Впрочем, это был отнюдь не первый случай, когда исключительный танцовщик опускался до неприличности… В минувшем году, когда труппа Дягилева гастролировала в Санкт-Петербурге, Нижинский должен был танцевать в спектакле «Жизель». Он отказался надеть кальсоны под сценический костюм, который создал ему Александр Бенуа, и под легкой тканью мужское достоинство танцовщика вырисовалось во всей откровенности. Присутствовавшая на спектакле императорская фамилия была до крайности возмущена этим выражением дурного вкуса в последней степени. Кузен императора, Вел. кн. Сергей Михайлович потребовал наложить на виновника солидный штраф. По совету Дягилева Нижинский ответил тем, что предложил отставку, что повлекло за собою возвращение труппы в Париж. И вот здесь, во Франции, он позволяет себе провокационные выходки, подобные тем, что не сошли ему с рук в России. В тот же вечер, возвратившись из театра, я поведала Борису об этом «бесстыдном фавне», но тот принялся разъяснять мне, как я была неправа… По его мнению, Нижинский сделал существенный шаг в искусстве танца, очистив его от всяческих жеманств академизма.

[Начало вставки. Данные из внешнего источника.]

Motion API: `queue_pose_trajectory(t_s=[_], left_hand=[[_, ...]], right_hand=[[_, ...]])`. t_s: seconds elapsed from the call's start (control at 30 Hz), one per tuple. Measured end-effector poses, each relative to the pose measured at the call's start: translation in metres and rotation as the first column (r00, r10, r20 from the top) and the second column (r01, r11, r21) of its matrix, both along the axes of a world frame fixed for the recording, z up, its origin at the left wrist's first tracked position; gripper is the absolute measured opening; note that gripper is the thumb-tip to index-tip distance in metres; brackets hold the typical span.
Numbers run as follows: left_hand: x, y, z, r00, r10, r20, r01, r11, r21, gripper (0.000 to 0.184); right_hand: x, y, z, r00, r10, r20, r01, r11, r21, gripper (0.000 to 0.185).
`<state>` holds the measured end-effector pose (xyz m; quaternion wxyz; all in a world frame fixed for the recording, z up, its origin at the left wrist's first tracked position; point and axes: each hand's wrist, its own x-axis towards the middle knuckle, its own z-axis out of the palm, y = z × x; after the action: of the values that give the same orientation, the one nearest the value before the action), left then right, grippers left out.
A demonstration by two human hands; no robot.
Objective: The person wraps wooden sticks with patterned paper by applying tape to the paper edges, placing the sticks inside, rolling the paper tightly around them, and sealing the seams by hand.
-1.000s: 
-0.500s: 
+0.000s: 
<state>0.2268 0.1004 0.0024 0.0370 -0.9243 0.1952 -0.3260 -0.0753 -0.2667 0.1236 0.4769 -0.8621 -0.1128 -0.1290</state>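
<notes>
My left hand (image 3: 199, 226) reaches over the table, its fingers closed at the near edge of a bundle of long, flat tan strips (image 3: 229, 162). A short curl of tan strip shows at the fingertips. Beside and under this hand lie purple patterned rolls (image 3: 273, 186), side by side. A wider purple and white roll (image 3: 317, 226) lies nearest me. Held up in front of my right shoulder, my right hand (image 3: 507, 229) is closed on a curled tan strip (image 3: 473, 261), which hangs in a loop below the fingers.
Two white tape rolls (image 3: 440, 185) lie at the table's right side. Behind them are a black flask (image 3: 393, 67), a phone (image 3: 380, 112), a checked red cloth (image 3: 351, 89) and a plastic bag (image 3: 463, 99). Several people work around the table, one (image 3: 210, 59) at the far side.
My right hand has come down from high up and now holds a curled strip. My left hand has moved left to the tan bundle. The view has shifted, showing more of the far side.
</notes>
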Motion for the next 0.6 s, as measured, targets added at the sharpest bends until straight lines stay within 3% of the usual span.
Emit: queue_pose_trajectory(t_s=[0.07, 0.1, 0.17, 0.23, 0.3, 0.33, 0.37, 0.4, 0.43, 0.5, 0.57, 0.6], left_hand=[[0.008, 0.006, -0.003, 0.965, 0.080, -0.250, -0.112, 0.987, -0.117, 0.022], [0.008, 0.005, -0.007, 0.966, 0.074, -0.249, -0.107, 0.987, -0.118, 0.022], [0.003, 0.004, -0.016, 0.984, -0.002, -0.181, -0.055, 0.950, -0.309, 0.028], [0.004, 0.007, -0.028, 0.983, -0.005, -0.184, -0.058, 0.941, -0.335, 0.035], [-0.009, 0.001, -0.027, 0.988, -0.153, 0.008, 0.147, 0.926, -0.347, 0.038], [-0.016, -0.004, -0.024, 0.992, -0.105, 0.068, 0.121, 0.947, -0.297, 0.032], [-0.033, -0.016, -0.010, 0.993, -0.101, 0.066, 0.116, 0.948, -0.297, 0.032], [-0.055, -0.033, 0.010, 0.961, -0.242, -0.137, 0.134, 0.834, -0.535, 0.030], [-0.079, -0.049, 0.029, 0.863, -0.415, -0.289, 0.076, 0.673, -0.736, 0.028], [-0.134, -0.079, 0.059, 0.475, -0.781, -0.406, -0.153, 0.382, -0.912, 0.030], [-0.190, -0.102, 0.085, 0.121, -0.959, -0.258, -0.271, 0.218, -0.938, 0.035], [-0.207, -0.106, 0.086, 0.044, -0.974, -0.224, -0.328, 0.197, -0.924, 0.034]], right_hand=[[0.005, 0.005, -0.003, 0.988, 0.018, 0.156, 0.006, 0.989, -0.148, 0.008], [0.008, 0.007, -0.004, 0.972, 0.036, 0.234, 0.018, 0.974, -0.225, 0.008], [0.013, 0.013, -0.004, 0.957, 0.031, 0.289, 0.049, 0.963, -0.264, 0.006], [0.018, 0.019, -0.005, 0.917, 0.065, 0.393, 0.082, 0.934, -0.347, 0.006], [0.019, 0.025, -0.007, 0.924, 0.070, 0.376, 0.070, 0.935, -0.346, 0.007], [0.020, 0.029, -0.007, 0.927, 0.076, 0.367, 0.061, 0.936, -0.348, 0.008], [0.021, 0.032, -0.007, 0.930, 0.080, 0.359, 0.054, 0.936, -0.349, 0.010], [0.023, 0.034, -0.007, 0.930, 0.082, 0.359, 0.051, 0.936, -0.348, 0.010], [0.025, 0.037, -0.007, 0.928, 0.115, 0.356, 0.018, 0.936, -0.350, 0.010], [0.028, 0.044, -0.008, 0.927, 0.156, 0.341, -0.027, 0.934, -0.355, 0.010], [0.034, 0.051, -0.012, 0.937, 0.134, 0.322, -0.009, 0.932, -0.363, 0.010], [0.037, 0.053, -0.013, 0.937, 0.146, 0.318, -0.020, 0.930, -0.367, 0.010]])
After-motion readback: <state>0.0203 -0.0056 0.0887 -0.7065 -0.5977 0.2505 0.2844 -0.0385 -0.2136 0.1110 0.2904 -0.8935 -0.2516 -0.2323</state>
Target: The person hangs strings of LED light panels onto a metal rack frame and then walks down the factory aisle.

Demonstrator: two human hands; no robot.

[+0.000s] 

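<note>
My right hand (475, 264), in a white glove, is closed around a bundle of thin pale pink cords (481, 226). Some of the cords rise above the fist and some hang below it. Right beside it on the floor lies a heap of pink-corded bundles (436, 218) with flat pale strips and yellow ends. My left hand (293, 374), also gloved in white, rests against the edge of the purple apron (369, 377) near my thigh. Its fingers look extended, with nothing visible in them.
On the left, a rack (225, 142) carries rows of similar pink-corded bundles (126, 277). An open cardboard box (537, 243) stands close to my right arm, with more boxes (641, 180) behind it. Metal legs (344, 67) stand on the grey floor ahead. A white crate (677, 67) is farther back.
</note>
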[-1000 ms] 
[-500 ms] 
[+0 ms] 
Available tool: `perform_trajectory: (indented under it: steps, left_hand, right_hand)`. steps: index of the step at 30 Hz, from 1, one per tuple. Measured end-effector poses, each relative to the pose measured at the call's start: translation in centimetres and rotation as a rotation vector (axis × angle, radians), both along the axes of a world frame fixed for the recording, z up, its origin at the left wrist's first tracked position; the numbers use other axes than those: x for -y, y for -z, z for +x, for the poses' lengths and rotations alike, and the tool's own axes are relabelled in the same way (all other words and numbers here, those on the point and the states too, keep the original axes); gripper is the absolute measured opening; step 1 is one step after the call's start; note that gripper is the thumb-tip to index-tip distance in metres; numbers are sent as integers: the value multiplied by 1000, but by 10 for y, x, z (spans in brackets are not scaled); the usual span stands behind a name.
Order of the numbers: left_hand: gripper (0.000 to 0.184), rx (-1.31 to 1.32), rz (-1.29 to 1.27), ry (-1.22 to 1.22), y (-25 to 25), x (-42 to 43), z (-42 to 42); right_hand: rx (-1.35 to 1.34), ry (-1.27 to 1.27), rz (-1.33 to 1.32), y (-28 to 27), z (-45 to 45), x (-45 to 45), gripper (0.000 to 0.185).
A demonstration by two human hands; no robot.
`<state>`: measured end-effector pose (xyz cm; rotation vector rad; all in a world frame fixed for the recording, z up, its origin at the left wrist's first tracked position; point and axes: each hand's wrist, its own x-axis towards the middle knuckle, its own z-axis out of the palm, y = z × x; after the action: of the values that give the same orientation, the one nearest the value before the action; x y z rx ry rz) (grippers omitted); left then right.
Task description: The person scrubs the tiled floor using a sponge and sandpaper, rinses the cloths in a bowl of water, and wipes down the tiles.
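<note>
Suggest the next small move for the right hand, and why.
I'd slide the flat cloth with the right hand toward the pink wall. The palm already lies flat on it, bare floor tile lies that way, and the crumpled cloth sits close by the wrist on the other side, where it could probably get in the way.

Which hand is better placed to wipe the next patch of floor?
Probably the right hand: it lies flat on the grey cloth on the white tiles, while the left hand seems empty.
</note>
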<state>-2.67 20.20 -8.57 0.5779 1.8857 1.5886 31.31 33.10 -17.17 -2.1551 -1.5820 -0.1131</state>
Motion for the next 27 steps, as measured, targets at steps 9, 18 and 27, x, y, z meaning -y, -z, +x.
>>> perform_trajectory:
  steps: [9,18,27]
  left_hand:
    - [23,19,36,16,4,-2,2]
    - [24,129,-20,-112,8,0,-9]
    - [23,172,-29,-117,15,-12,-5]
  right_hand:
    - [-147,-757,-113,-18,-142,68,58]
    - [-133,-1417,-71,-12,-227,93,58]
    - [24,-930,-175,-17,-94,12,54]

Борис от чистого cердца назвал этот вызов «пришествием полной искренности в область эстетики». Мы долго и пламенно обсуждали сей сюжет, прежде чем завалились спать в объятиях друг друга. Кстати, я уже склонилась к тому, чтобы уступить Борису в том деликатном вопросе, который доселе почитала кардинальным. Наше телесное согласие так наполняло меня счастьем, что я порою задавала ceбе вопрос: не обеднила ли я свою жизнь тем, что так долго запрещала себе утехи и муки любви, всецело предаваясь терзаниям и наслаждениям хореографии? Не отвергала ли я самое существенное в своем предназначении быть женщиной, предпочтя суровую гимнастику у балетного станка сладострастным упражнениям на греховном ли, брачном ли ложе? Не променяла ли я истину на фальшь, накладывая на кожу ветхие краски сценического грима вместо того, чтобы ощущать ее жаркой наготою тепло близкого человека? Я уже почти сожалела о том времени, когда у меня ныли пальцы ног, стиснутые пуантами, когда по мышцам моим, утомленным работой у палки, как молнии, пробегали приступы стреляющей боли, когда, отрабатывая упражнения посредине студии, я вкрадчиво напоминала себе, что стою душою и телом на службе искусства, которое заслуживает любых жертв. Как мне казалось, авангардистские измышления какого-нибудь Фокина или Нижинского рисковали лишить танец обязательной привычки к страданию, самоотречению и достоинству.